YOUR OBJECTIVE: From the data below, repeat exactly the lines from the line with "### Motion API" to the line with "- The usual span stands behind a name", both included.

MATERIAL SUPPLIED:
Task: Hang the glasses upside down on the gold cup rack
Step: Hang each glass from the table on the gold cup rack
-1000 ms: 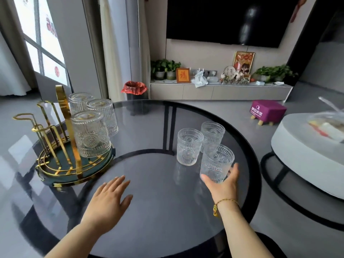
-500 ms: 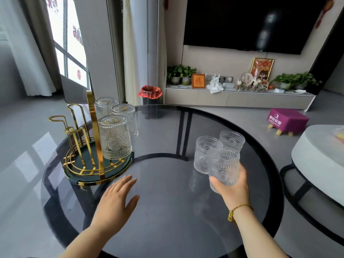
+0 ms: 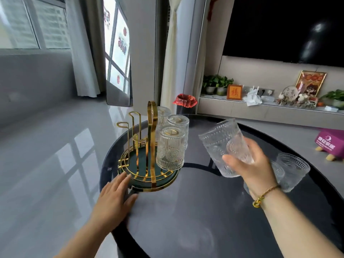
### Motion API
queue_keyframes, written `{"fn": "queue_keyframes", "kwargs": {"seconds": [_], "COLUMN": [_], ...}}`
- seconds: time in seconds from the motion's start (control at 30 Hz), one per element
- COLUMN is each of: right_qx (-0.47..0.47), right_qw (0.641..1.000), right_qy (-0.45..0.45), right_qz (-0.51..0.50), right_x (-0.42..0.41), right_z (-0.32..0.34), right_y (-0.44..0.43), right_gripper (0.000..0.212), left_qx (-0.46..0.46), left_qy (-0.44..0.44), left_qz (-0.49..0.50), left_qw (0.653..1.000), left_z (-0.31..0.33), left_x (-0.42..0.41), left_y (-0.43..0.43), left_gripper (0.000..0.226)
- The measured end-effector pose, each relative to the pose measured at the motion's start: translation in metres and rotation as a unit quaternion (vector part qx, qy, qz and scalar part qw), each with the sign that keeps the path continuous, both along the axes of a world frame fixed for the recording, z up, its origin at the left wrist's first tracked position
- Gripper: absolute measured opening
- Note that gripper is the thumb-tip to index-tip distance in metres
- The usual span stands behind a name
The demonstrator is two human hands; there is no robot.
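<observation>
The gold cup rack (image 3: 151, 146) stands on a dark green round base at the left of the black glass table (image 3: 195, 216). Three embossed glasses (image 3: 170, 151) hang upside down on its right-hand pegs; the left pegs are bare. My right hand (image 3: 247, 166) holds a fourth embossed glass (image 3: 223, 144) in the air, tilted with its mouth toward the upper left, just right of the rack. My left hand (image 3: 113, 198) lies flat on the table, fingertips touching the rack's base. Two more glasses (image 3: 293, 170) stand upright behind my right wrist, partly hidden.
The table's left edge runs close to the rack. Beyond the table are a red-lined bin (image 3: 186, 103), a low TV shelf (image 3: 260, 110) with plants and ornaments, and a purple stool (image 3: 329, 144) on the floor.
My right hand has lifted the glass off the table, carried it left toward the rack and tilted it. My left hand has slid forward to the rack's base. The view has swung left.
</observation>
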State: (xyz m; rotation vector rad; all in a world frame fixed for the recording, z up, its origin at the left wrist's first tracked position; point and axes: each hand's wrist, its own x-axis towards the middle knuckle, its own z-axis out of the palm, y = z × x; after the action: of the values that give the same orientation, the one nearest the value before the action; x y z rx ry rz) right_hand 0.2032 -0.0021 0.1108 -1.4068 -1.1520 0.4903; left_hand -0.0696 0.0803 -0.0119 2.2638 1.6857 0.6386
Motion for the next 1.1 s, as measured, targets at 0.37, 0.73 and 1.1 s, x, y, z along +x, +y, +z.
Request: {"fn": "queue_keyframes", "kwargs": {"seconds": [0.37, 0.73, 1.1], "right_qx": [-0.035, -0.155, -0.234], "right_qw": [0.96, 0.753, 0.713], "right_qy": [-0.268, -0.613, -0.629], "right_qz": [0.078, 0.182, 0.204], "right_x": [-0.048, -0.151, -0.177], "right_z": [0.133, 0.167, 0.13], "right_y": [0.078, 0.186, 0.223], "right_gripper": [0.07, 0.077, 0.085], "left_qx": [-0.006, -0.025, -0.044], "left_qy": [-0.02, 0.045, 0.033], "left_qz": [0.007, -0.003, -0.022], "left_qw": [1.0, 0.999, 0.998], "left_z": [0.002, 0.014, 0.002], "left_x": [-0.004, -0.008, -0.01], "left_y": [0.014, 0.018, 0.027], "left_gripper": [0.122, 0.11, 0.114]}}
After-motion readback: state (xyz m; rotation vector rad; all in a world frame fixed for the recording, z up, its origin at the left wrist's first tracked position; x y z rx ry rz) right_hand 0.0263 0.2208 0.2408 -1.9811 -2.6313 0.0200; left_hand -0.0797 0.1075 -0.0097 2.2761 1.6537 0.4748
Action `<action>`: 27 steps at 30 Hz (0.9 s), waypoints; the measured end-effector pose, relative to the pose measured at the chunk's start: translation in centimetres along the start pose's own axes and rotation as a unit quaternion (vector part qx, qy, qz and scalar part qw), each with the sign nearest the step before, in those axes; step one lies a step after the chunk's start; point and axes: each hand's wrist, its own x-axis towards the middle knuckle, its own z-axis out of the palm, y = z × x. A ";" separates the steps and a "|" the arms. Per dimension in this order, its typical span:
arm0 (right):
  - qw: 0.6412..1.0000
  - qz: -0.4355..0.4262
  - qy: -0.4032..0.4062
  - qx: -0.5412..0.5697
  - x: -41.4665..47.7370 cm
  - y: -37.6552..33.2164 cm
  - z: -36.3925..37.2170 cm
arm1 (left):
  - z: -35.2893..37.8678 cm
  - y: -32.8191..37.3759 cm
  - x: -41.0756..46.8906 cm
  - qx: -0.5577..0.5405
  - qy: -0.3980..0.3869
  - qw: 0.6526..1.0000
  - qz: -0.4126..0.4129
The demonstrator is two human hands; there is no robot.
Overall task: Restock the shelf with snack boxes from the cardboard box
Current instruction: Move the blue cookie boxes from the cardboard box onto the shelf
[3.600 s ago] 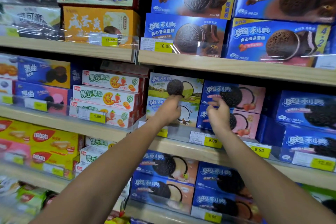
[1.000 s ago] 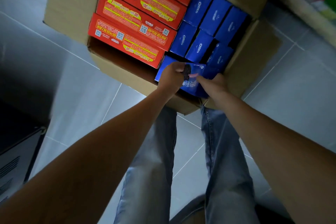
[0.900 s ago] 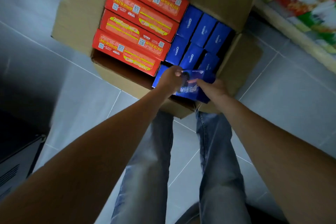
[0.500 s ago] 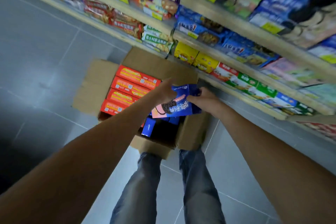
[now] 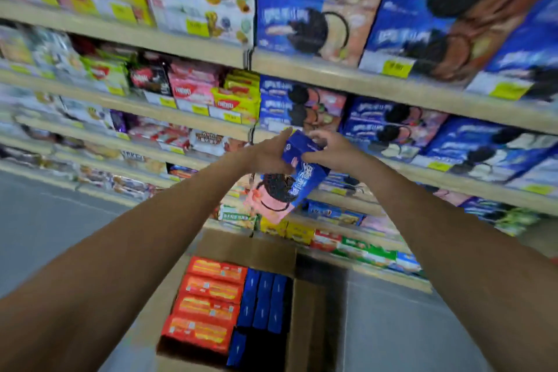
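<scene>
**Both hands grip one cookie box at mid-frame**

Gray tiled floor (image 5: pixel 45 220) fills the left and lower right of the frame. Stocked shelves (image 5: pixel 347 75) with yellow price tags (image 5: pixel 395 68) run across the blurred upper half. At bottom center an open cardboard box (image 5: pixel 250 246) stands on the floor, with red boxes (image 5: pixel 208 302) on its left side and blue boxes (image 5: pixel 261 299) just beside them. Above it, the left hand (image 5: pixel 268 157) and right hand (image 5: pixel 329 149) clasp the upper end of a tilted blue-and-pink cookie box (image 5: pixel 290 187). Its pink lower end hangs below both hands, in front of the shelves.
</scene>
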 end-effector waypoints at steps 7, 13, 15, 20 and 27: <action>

ANSWER BELOW:
### Motion API
queue_keyframes, written `{"fn": "queue_keyframes", "kwargs": {"seconds": [_], "COLUMN": [_], ...}}`
- seconds: time in seconds from the motion's start (control at 30 Hz), one per element
- COLUMN is each of: right_qx (-0.47..0.47), right_qw (0.641..1.000), right_qy (-0.45..0.45), right_qz (-0.51..0.50), right_x (-0.42..0.41), right_z (-0.32..0.34), right_y (-0.44..0.43), right_gripper (0.000..0.212), left_qx (-0.46..0.46), left_qy (-0.44..0.44), left_qz (-0.49..0.50), left_qw (0.653..1.000), left_z (-0.31..0.33), left_x (-0.42..0.41), left_y (-0.43..0.43), left_gripper (0.000..0.226)
- The measured end-effector pose, each relative to the pose measured at the motion's start: translation in metres and rotation as a unit quaternion (vector part qx, qy, qz and scalar part qw), each with the sign that keeps the path continuous, both along the axes of a world frame fixed for the recording, z up, its origin at the left wrist's first tracked position
- Gripper: absolute measured opening
- Note that gripper is the thumb-tip to index-tip distance in metres
- The usual span stands behind a name

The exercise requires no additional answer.